(Records excerpted from a collection)
══════

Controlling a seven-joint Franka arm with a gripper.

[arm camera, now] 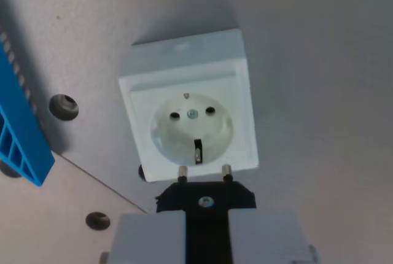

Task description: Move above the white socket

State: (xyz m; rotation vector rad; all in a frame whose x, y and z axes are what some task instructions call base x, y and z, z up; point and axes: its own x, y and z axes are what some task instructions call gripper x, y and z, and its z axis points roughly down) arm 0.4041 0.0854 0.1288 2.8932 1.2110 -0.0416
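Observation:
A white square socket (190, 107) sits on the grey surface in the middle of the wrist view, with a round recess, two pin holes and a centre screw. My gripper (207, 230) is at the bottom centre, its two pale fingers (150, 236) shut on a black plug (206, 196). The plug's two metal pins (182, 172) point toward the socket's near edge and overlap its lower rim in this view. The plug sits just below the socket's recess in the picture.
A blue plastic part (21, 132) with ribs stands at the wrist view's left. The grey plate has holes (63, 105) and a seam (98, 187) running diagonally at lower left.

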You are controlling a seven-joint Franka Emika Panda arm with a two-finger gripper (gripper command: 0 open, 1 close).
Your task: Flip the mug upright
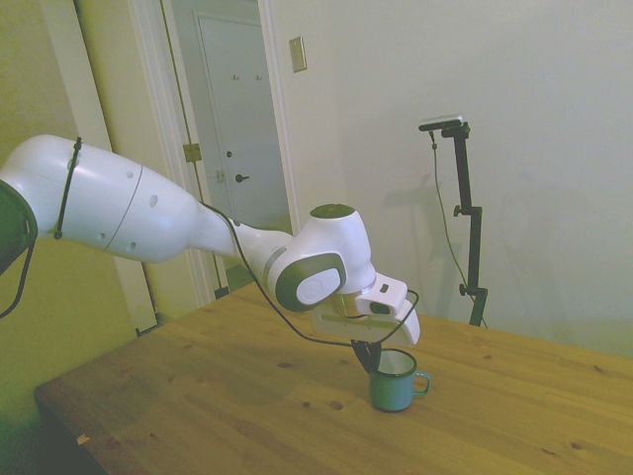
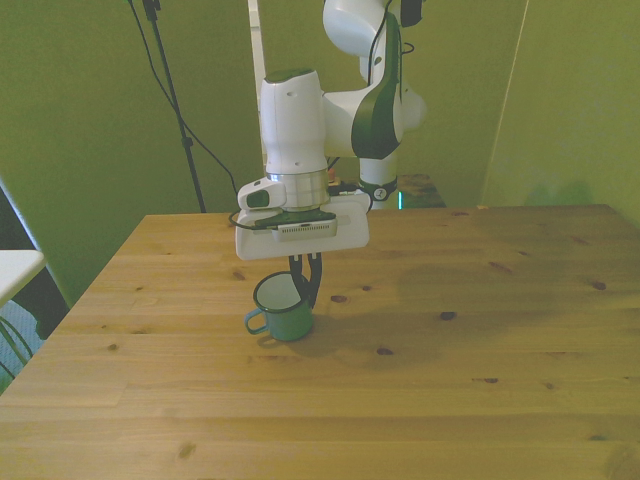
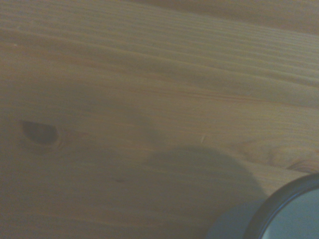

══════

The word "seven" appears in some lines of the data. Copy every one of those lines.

**SOLUTION FOR THIS PROBLEM:**
Controlling a seven-joint Franka arm with a gripper.
You are controlling a seven-joint Franka Emika Panda arm with a two-finger gripper (gripper command: 0 open, 1 close).

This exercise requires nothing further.